Иерей вручил мне свидетельство о крещении с печатью местной православной религиозной организации Московской патриархии.
Я сказал, что теперь мне нужно молиться, просить Бога о помощи. А я не знаю ни одной молитвы.
– Можно просить Господа своими словами, – сказал отец Деонисий. – А можно читать молитвы. Они в церковной лавке.
Ирина купила мне молитвенник и кассету с записями молитв.
– Будешь слушать в машине.
Зачем? Если можно молиться своими словами, то я занят этим постоянно. Что у меня на душе? Одна мольба.
Глава 54
Фонд «Здоровье народа» размещался в центре Москвы, в Газетном переулке. Мы (я, Ирина и Олег) поднялись на второй этаж. Миловидная девушка усадила нас в стильной приемной, предложила кофе. Спустя несколько минут вошли двое мужчин. Один Борис Семенович. Другой – Ленин, похожий на своего великого однофамильца обширной плешью. Интеллигентные лица, приятные манеры. Ну, а как иначе должны выглядеть медицинские шарлатаны?
– У вас есть патент на лечение? – спросил я.
Дурацкий вопрос. Конечно, все у них есть. Борис Семенович показал ксерокопию патента. Меня перекосило. Такие ксивы можно напечатать хоть массовым тиражом.
– Из чего состоит ваш препарат?
– Ампициллин, йод, желчь… Другие компоненты, по понятным причинам, назвать не можем. Состав препарата – секрет нашего фонда.
Ну, конечно, а как же иначе?
– Сколько уже применяется препарат?
– Два года.
– А сколько пролечено больных?
– 44 человека.
– На какой стадии была у них болезнь?
– У кого как. В основном, на третьей и четвертой.
Я не стал спрашивать о результатах. Зачем, если все равно соврет.
– Недавно отправили на родину одного американца. Убрали ему метастазы, и он улетел для пересадки донорской печени, – не моргнув глазом сказал Ленин.
Я спросил, сколько стоит донорская печень. Оказалось, сто тысяч долларов. Но есть очередь. Не меньше месяца. Мы посовещались. У нас такого времени нет. Пусть начнут лечение, а мы будем искать другие варианты.

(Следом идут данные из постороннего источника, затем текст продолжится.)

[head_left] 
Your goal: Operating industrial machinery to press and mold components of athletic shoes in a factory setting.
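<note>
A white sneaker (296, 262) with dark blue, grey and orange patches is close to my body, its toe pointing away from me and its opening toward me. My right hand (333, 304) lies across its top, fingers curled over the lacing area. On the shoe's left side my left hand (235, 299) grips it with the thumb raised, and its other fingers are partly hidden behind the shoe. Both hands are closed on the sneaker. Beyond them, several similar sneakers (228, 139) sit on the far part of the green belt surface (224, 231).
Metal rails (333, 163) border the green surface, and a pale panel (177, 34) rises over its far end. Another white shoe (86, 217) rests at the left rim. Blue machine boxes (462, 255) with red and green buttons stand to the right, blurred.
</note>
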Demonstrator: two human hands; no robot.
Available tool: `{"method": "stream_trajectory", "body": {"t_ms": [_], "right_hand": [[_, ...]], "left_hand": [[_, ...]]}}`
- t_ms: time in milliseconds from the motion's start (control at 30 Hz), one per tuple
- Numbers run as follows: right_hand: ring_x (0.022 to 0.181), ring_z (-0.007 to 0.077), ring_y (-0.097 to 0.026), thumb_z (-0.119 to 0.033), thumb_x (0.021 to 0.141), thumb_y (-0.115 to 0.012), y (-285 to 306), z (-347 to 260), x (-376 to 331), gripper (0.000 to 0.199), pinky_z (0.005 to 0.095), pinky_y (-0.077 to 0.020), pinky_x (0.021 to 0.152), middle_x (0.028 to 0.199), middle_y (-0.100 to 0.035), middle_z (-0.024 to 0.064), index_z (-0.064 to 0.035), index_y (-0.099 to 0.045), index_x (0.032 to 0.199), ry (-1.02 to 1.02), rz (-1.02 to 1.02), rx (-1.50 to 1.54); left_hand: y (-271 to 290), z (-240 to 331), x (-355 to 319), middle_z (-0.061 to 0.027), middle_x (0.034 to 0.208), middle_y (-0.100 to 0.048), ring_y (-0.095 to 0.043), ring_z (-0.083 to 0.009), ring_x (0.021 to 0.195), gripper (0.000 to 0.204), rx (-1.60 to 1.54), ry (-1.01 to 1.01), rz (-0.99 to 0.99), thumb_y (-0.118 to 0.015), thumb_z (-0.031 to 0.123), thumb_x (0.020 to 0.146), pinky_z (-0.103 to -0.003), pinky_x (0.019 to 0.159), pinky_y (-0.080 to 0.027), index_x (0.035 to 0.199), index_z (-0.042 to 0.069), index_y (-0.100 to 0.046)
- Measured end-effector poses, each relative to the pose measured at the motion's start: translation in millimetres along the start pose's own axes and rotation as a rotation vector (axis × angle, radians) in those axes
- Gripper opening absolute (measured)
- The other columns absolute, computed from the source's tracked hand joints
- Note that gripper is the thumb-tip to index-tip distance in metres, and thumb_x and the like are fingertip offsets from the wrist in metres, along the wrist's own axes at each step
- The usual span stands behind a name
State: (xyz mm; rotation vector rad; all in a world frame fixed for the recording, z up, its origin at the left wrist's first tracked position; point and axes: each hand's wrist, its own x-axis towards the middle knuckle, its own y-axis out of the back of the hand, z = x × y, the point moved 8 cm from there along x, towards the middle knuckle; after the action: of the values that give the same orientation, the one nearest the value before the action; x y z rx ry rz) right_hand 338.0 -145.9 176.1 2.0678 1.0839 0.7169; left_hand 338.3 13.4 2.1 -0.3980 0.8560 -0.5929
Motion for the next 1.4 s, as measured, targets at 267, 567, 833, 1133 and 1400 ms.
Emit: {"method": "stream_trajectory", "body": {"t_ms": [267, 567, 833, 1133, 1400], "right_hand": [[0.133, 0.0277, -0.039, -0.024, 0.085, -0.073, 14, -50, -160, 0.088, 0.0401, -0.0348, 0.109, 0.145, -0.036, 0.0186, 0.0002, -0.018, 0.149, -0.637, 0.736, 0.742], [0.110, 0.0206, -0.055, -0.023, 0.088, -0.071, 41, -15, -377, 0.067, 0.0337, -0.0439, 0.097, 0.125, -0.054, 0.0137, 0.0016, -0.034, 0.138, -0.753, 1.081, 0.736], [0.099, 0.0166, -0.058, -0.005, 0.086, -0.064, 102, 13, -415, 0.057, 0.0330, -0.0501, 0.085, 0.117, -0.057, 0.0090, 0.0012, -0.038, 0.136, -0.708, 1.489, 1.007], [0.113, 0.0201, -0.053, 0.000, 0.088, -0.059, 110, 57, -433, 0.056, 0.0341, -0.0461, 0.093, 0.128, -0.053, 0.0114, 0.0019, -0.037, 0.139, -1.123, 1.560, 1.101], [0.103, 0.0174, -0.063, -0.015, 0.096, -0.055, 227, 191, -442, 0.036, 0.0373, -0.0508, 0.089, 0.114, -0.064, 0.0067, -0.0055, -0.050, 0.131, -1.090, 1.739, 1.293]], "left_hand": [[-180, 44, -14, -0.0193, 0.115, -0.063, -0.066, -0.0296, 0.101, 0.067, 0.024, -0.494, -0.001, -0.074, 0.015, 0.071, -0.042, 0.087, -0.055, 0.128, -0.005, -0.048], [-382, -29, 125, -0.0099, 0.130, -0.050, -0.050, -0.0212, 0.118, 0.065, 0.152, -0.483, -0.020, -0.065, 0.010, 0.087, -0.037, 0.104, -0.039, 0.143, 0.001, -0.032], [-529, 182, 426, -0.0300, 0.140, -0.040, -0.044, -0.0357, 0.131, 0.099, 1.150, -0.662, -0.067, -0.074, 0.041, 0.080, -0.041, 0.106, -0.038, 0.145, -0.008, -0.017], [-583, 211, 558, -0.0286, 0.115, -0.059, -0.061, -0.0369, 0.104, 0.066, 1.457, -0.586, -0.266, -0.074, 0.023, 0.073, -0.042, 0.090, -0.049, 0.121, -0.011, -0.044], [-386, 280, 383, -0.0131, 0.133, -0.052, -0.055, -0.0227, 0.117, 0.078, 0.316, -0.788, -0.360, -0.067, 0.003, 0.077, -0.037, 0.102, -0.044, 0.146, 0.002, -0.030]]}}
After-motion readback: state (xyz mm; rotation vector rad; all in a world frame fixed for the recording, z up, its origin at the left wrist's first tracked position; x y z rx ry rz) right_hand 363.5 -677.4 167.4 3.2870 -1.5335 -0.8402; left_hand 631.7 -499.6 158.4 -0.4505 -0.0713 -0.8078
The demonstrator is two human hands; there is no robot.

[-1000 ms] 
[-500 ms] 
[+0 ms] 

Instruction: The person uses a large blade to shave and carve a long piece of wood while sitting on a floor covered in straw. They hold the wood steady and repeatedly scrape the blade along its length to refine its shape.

– У нас есть одно непременное условие, – сказал Ленин. – Вы должны вызвать у больной прилив оптимизма и терпения – наше лечение дает высокую температуру.
Вера ждала нас у входа в палату. У нее были воспаленные глаза, она часто моргала.
– Не спит, – сказала она. – Снотворное не действует. Поднялась, немного походила по коридору, но быстро устала. Снова боли. Я заказала – должны привезти трамал. Она что-то чувствует. Говорит: мамочка, я из этой больницы уже не выйду.